We also have to take into account the lamentable state of literature as a profession. The dominant mood among our impoverished men of letters is one of dismal gloom. Asking them to produce serious, honest works of purely literary interest is like asking for the moon. They are far too busy rushing from one newspaper to the next to gain a livelihood, which mostly eludes them; the crowning reward for their labours, the goal of all their endeavours, is to see themselves installed in an office, that pantheon of Spanish glory. […]
In the meantime, despite what people say, reading is popular and we Spaniards read all kinds of things: politics, literature, poetry, art, science, and above all fiction. But those readers, those Spaniards who like to buy a novel, who devour it from cover to cover and genuinely appreciate its craftsmanship, are catered for by a special market. For the demands of this particular public determine the kind of novel produced. They want something tailored to suit their tastes, they sample what is available and put in their orders made to measure; and the customer must needs be satisfied. This explains why, instead of a national novel based on observation, we are saddled with a conventional, bland variety churned out to order, a plague imported from France which has spread with the dizzying speed of all contagious diseases. The public said: T want pale, shifty villains, angelic dressmakers, harlots with haloes, fatally flawed duchesses, romantic hunchbacks, scenes of adultery, extremes of love and hate’, and that is what it has been given. Satisfying its tastes was easy enough, for such contraptions are turned out with amazing ease by anyone who has read a couple of novels by Dumas and Soulié.1 The writer does not take the trouble to write anything better, because he knows he will not be rewarded for it; and I think we need look no further for the reason why we have no novel in Spain today.
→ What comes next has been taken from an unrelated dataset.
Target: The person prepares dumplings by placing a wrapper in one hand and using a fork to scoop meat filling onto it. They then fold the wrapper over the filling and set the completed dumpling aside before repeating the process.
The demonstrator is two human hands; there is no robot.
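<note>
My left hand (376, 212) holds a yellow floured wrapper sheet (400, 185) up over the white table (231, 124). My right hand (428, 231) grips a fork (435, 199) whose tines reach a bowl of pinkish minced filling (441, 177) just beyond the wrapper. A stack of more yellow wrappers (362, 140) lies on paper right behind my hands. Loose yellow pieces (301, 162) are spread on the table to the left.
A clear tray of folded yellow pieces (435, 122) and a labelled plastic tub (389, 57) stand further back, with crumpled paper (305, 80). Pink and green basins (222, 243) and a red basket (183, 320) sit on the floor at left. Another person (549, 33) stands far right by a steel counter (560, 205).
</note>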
The one literary genre which our unfortunate writers have cultivated with some success, and which manages to support a few small publishing firms, is this novel of sentiment and action. Reading this kind of literature has had a profound effect on the youth of today, shaping our upbringing and possibly marking us for life. […]
II
This novel of sentiment and action aimed purely at the distraction and entertainment of a certain type of reader has achieved what it set out to achieve, namely to flood Spain with a disastrous plague in the form of the proliferation of printed matter that has made the modern publishing industry. Part works, a brilliant invention from an economic point of view, are the scourge of serious art. They represent the extension of journalism to all forms of literary expression, and confirm a current tendency to adopt in all things the English principle of making a little go a long way, which that nation is so good at applying universally. First and foremost, these part works substantially increase the opportunities for publicity. Split up in this fashion, a book enters every home page by page, and is accessible to those of even the most modest means. Yet it would not be fair to put all the blame on this system; that is not where the main problem lies. Because it is such an excellent distribution system, serialization has broadcast works of little worth; but it could just as easily disseminate things of merit, giving them a mass circulation with the speed and accessibility of newspapers. […]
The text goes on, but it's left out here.